The rule that both of our organizations – Taxpayers for Common Sense and Center for Methane Emissions Solutions – are concerned about was issued by the Bureau of Land Management (BLM) to address the waste of natural gas from oil and gas wells on federal lands.
It replaces a six-page notice to federal leaseholders issued in 1979. Since then, the process of drilling for oil and gas has changed dramatically and the old rules have not kept up. The BLM has been dinged repeatedly – including by the Government Accountability Office (GAO) – for allowing so much natural gas to be wasted.
The problem of lost gas from federal lands is getting worse, not better. The total amount of natural gas flared from BLM-administered leases doubled from 2009 to 2013. Lost gas in 2014 alone had a sales value of $444 million and a royalty value of $56 million. Between 2009 and 2015, federal and Indian onshore wells vented or flared enough gas to serve more than six million households for a year.
Much of this gas can be captured. In 2010, the GAO found that around 40 percent of natural gas being vented and flared from onshore federal leases could have been economically captured with the use of control technologies already available.

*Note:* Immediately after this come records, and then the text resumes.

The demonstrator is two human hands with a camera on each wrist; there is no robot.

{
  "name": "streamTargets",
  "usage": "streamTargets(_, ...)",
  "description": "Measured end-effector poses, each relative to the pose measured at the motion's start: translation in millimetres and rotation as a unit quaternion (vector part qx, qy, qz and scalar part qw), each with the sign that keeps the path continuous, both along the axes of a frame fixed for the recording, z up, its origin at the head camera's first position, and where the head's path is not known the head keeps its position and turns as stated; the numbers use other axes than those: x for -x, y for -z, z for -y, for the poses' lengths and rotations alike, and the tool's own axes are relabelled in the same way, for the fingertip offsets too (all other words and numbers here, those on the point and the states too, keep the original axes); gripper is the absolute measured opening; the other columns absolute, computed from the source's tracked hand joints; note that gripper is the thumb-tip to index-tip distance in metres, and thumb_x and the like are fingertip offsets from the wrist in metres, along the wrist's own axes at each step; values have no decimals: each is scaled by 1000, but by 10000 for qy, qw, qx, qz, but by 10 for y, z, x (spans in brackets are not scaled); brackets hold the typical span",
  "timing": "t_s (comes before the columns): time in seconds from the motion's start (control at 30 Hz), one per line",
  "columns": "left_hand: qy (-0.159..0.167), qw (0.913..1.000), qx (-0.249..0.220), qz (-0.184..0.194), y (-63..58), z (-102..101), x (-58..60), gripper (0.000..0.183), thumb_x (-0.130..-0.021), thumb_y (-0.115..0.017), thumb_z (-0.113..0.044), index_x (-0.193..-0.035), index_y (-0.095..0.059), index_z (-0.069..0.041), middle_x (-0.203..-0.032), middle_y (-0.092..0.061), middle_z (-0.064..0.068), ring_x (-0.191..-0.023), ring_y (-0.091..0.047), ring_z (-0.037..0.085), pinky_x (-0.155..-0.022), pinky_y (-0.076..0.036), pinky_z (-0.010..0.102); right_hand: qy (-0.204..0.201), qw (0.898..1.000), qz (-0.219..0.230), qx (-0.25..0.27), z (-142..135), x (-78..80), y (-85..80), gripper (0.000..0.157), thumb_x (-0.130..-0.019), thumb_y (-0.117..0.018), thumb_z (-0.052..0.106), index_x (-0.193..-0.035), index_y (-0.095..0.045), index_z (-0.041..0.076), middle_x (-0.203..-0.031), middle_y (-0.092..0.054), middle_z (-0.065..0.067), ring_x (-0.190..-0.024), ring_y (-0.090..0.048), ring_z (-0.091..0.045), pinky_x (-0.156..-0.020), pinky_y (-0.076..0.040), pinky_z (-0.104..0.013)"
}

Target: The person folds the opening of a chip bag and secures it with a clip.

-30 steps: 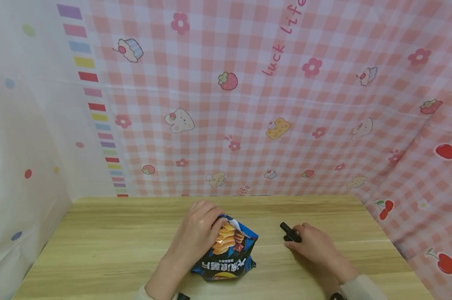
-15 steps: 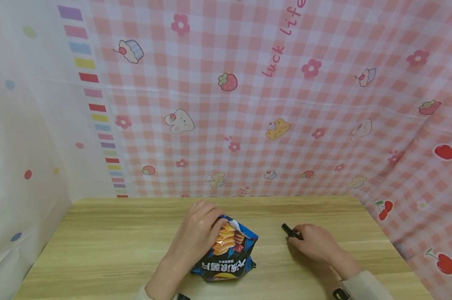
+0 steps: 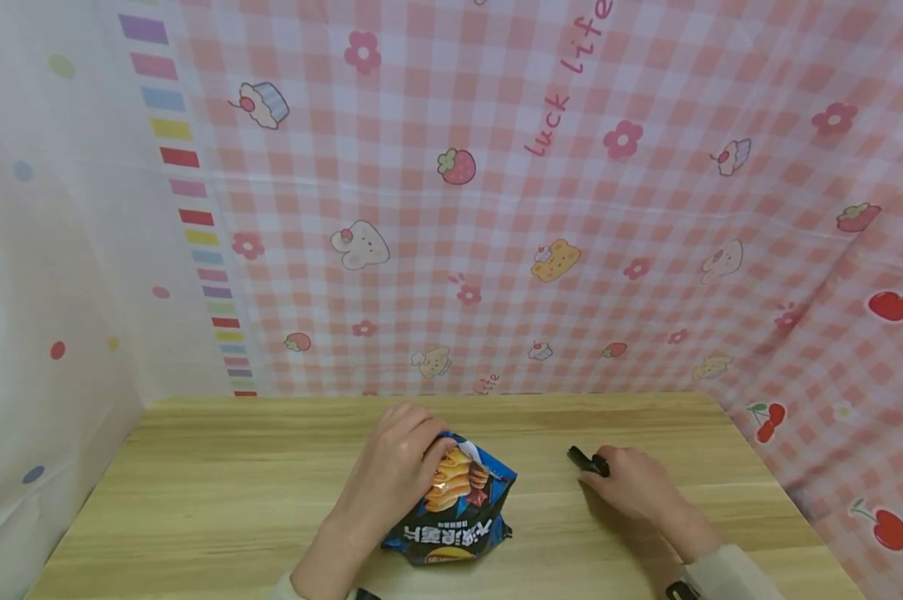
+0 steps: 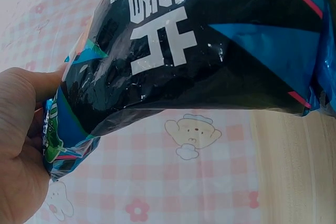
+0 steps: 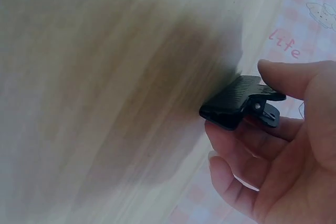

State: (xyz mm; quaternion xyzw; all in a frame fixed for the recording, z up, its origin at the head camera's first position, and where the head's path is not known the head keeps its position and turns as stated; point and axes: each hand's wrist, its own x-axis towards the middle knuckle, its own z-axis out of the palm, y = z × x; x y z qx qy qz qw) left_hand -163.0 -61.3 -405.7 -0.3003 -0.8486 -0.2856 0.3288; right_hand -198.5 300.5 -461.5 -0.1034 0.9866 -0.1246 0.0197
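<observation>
A blue and black bag of potato chips (image 3: 459,508) stands tilted on the table in the head view. My left hand (image 3: 394,467) grips its upper edge, thumb at the front; in the left wrist view the chip bag (image 4: 210,61) fills the top and the left hand (image 4: 21,135) holds its crimped end. To the right, my right hand (image 3: 639,483) holds a black clip (image 3: 588,461) above the table. Close up in the right wrist view, the right hand (image 5: 294,145) has its thumb and fingers around the clip (image 5: 239,100), whose ridged jaws are closed.
The pale wooden table (image 3: 233,492) extends under both hands. Behind it hangs a pink checked cloth (image 3: 421,283) with cartoon prints, which also covers the right side. A white dotted cloth (image 3: 61,283) hangs at the left.
The black clip has turned in my right hand, which has shifted slightly to the right. My left hand and the chip bag have stayed in place.
</observation>
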Motion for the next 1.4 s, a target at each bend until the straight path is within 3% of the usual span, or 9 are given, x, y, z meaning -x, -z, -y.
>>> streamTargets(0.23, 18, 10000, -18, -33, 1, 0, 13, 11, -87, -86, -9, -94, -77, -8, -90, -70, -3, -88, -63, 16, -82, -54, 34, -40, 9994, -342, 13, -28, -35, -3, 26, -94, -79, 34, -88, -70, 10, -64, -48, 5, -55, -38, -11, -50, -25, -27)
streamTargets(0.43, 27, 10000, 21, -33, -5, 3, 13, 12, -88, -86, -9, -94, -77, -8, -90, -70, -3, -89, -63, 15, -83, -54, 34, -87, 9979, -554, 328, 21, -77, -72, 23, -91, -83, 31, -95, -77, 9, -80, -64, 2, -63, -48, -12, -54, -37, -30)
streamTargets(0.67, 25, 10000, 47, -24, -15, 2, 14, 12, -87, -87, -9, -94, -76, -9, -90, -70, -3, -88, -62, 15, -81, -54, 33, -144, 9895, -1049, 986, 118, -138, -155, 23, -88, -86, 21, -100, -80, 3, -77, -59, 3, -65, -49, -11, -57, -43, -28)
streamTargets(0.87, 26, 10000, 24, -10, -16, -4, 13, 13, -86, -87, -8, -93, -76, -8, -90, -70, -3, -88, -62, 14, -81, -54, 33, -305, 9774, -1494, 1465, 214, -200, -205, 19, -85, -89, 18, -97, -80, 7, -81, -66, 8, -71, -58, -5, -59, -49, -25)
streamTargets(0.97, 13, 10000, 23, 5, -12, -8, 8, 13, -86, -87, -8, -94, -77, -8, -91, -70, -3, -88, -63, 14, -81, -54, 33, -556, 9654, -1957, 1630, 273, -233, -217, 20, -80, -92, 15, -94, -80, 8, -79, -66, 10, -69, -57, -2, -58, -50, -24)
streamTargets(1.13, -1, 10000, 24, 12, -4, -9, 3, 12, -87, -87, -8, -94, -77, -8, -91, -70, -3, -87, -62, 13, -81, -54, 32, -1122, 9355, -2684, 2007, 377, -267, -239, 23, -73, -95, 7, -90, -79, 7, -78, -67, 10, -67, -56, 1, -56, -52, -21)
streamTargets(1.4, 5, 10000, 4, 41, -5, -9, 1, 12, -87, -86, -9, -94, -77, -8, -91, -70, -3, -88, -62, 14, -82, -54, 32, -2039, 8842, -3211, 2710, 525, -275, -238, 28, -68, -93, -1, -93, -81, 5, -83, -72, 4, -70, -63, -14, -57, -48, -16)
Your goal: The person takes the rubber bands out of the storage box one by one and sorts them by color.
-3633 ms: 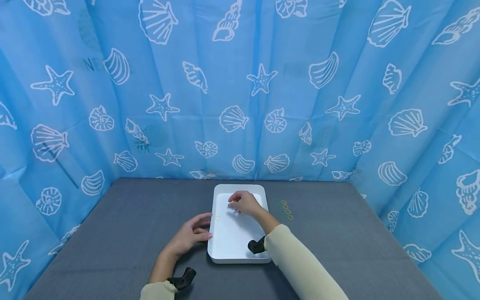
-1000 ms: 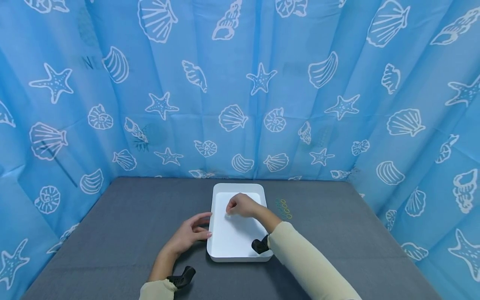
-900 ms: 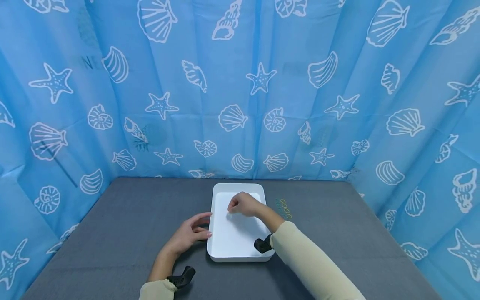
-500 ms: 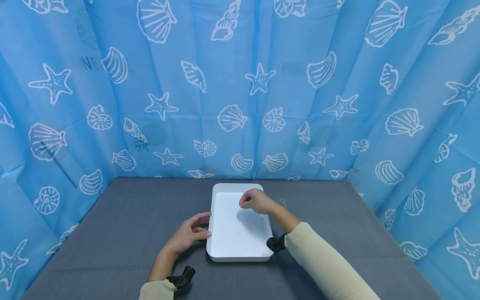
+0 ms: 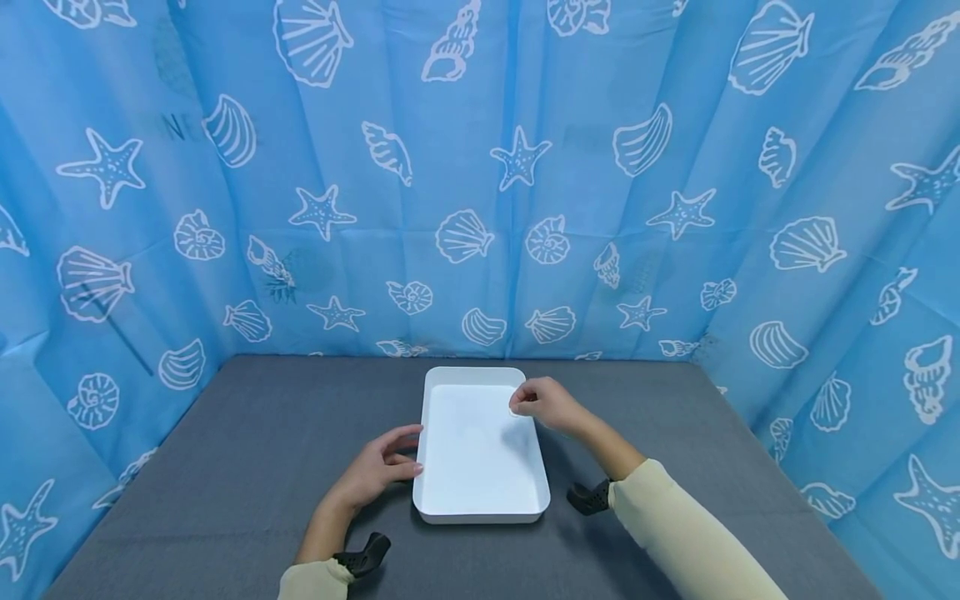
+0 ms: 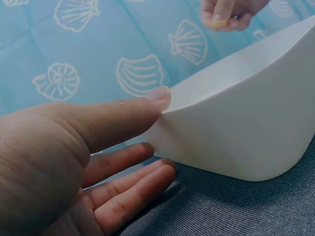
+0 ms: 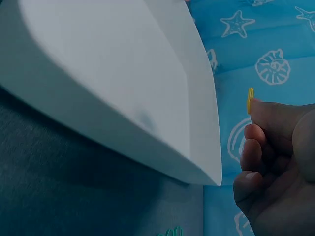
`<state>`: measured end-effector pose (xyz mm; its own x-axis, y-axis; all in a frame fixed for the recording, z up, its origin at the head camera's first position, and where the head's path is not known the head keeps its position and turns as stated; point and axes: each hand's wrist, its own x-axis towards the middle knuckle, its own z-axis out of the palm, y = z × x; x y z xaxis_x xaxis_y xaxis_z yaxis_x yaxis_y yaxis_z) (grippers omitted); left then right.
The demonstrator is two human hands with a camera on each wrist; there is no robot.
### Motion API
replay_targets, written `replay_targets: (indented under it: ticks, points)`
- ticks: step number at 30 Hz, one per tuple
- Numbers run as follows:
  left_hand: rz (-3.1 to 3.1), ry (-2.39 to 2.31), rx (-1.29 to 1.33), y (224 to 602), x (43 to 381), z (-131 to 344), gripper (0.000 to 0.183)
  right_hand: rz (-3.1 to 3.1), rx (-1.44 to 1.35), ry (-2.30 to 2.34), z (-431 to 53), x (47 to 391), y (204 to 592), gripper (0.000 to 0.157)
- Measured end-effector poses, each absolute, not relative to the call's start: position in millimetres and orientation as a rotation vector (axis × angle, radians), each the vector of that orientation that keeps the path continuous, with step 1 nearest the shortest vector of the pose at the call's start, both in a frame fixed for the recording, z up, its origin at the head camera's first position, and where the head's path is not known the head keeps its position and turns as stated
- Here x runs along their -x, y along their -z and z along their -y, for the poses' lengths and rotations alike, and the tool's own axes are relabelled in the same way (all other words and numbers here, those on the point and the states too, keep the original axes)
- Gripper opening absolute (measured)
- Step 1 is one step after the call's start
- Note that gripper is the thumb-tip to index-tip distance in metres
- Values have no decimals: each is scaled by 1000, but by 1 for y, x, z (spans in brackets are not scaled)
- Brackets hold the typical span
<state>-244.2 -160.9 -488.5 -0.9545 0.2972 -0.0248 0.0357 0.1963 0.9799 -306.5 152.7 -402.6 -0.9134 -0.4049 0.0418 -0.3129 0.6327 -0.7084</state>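
A white rectangular tray (image 5: 480, 454) lies on the grey cloth. My left hand (image 5: 380, 467) rests at its left side; in the left wrist view the thumb (image 6: 157, 98) touches the rim and the loosely straight fingers lie beside the outer wall. My right hand (image 5: 551, 406) is raised over the tray's right rim. Between thumb and fingertip it pinches a small yellow ring (image 7: 250, 101), thin like a rubber band. The tray's floor shows only the hand's shadow.
Small green rings (image 7: 171, 232) lie on the cloth right of the tray, at the right wrist view's bottom edge; my right hand and forearm hide that spot in the head view. A blue shell-print curtain (image 5: 480, 275) stands behind the table.
The yellow ring that lay at the tray's left was picked up by my right hand, which has moved right with it to the right rim. The left hand and tray have stayed put.
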Motion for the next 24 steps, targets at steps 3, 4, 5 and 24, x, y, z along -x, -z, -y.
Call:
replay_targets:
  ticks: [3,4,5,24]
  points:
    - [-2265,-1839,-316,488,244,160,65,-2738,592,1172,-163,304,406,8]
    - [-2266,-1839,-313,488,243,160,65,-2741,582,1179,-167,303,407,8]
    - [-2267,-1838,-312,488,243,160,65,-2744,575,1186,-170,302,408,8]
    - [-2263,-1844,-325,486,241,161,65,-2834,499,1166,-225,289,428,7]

Today there are 72 companies that produce and service methane mitigation technologies headquartered in the United States, with 572 different facilities in 46 states.
We also know that the BLM methane waste rule can work for the oil and gas industry. The rule is based in large part on the stricter comprehensive methane rule adopted by Colorado three years ago – Regulation 7. That rule has been remarkably successful in reducing methane waste.
It has been implemented without lawsuits, calls for repeal or objection from gas producers. Moreover, one study showed that oil and gas industry players believe the rule’s benefits – reduced waste, new revenue from the sale of captured methane, better worker safety, and increased operations efficiency – outweighed its costs. And it has helped create new high-paying, blue-collar maintenance jobs in the oil and gas industry.
Using the blunt, one-size-fits-all CRA would foreclose any amendments to the BLM rule that could make it even more effective for the oil and gas industry, and would not permit similar rules to limit waste and collect royalties without an additional act of Congress – essentially locking taxpayers into the 30-year-old rules.
This would significantly hamper efforts to capture wasted methane for sale in the market, to set new limits on venting and flaring, and to clarify both when lost gas is subject to royalties and when extracted oil and gas may be used royalty-free.
Despite Secretary-Designate of the Interior Ryan Zinke’s own testimony that indeed, “Methane waste is a problem,” the ability of this or any future administration to craft any solution to the well-documented problem of lost gas from BLM-administered leases will be severely limited if the methane waste rule is repealed through the CRA.
It will also kill an emerging domestic market for the American methane mitigation industry that is creating new jobs today, has great export potential to meet fast-growing global demand, and is developing even more effective, lower-cost innovations for oil and gas producers to monetize previously wasted methane.
It should certainly be within the power of the Trump Administration and Secretary Zinke to revise BLM’s methane rule as they see fit, and tying their hands for years to come is not the way forward. In this case, Colorado Sens. Michael Bennet and Cory Gardner should oppose efforts to use the Congressional Review Act.